___ Data below
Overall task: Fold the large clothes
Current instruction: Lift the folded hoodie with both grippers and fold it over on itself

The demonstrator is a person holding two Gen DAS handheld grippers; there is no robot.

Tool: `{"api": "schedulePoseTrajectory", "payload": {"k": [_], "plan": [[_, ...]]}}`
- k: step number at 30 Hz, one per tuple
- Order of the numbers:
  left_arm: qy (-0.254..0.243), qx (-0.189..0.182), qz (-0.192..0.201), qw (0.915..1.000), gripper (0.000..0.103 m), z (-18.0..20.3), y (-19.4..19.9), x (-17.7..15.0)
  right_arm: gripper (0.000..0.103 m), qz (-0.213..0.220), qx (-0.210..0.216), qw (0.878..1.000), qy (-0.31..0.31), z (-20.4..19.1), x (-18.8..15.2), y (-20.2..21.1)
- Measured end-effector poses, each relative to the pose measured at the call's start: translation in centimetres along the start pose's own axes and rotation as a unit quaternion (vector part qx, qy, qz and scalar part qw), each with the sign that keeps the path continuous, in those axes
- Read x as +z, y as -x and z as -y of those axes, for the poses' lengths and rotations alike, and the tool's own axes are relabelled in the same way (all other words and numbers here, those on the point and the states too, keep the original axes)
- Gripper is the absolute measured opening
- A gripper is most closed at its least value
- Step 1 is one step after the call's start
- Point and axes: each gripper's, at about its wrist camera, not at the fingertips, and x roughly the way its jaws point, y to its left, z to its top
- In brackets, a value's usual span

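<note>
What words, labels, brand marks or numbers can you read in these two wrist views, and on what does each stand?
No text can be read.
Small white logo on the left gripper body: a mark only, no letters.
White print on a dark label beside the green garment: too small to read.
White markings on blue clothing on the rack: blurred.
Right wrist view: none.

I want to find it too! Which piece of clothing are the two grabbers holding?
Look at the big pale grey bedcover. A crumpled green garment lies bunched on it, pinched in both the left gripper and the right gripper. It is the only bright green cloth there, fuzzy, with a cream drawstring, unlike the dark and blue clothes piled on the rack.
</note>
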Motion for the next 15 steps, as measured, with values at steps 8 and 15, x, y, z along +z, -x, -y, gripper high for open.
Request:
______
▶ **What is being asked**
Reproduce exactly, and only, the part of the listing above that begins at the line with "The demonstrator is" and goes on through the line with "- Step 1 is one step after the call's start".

▶ **Task result**
The demonstrator is a person holding two Gen DAS handheld grippers; there is no robot.

Tool: `{"api": "schedulePoseTrajectory", "payload": {"k": [_], "plan": [[_, ...]]}}`
- k: step number at 30 Hz, one per tuple
- Order of the numbers:
  left_arm: qy (-0.254..0.243), qx (-0.189..0.182), qz (-0.192..0.201), qw (0.915..1.000), gripper (0.000..0.103 m), z (-18.0..20.3), y (-19.4..19.9), x (-17.7..15.0)
  right_arm: gripper (0.000..0.103 m), qz (-0.213..0.220), qx (-0.210..0.216), qw (0.878..1.000), qy (-0.31..0.31), z (-20.4..19.1), x (-18.8..15.2), y (-20.2..21.1)
- Measured end-effector poses, each relative to the pose measured at the call's start: translation in centimetres along the start pose's own axes and rotation as a unit quaternion (vector part qx, qy, qz and scalar part qw), each with the sign that keeps the path continuous, in those axes
- Read x as +z, y as -x and z as -y of those axes, for the poses' lengths and rotations alike, and the tool's own axes are relabelled in the same way (all other words and numbers here, those on the point and the states too, keep the original axes)
- Gripper is the absolute measured opening
- A gripper is most closed at its least value
- Step 1 is one step after the call's start

That wraps up the answer.